▶ [Directions for this task] What is the number of lines below that contain the word "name"? Give only that number.

▶ [Data for processing]
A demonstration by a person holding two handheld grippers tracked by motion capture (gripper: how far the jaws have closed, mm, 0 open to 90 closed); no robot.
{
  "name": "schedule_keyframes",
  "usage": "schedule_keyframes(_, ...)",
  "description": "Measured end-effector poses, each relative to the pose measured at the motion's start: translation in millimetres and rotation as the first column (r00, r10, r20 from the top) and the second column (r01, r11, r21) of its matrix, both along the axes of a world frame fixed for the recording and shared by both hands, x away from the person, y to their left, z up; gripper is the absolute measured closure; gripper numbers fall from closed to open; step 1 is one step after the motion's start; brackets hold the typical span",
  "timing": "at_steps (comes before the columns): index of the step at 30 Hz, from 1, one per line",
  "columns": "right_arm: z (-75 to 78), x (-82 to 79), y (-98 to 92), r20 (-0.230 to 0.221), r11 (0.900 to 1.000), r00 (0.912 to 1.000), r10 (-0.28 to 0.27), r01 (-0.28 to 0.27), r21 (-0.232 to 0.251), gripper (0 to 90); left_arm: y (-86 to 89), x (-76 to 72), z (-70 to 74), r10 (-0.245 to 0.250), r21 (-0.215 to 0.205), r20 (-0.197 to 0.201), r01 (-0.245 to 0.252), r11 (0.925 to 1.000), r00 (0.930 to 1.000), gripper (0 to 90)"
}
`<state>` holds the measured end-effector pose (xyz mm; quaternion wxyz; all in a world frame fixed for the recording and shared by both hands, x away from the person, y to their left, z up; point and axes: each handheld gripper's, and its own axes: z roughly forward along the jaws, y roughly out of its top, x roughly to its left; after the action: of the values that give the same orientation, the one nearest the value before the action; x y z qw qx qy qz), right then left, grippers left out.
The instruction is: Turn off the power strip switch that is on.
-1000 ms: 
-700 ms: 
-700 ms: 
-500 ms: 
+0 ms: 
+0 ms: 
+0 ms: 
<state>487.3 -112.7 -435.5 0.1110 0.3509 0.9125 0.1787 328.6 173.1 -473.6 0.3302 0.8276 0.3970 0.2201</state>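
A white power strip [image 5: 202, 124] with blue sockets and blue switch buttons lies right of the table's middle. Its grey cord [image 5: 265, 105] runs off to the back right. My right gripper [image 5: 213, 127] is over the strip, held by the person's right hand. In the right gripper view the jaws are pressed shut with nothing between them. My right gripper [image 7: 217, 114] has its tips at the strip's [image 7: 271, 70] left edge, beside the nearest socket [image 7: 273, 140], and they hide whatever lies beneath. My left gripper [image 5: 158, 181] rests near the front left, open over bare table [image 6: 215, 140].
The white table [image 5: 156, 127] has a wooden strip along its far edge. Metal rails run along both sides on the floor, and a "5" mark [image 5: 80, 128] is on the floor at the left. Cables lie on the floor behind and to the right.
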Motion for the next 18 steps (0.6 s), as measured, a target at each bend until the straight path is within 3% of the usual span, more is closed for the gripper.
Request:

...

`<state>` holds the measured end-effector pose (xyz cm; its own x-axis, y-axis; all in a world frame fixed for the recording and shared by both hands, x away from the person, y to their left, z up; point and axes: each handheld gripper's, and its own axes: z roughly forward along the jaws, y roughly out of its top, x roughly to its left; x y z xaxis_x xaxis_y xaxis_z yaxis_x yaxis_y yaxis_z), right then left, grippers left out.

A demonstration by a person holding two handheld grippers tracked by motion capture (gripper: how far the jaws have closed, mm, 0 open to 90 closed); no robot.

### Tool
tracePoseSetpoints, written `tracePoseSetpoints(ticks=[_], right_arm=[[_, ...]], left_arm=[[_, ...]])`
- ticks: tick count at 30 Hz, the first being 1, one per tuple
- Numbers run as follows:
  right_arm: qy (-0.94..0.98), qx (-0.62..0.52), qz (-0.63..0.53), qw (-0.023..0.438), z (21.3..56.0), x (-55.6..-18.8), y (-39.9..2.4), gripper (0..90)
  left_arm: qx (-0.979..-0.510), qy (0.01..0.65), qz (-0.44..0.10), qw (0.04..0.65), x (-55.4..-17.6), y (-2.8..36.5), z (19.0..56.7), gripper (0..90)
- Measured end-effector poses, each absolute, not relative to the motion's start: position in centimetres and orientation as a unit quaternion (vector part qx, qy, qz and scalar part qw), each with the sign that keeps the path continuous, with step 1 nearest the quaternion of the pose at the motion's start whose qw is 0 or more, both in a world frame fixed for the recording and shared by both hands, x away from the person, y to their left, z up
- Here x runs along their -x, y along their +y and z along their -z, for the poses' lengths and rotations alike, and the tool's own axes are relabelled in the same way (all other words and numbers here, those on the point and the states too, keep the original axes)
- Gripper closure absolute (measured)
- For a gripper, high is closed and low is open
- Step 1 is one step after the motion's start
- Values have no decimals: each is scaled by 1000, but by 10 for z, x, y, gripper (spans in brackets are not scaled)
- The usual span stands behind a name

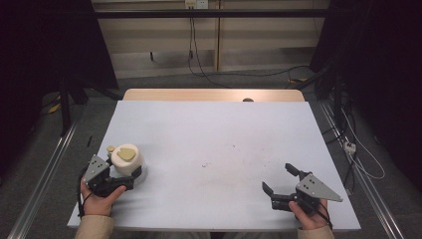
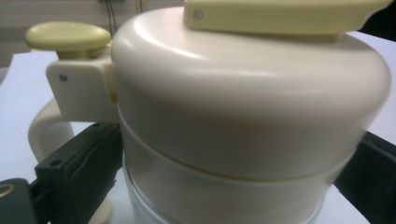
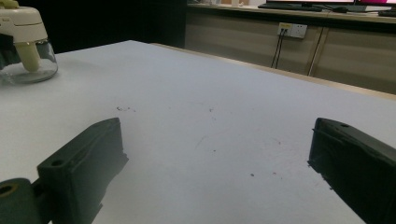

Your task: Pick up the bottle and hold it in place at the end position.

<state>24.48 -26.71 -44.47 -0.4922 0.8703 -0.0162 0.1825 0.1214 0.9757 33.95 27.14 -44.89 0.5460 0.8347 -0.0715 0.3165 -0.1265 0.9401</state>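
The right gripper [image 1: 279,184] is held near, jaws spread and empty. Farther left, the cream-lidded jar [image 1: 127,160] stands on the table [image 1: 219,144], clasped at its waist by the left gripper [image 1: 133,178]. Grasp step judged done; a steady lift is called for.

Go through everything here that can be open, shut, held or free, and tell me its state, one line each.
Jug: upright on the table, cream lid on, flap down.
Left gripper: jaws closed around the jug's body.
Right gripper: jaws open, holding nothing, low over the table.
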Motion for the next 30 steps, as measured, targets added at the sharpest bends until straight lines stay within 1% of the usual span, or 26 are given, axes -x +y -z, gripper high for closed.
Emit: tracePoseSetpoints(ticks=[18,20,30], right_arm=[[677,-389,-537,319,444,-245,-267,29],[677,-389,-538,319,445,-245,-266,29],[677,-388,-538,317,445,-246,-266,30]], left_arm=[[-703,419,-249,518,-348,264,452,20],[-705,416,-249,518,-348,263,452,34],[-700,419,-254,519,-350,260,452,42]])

▶ [Worked solution] 2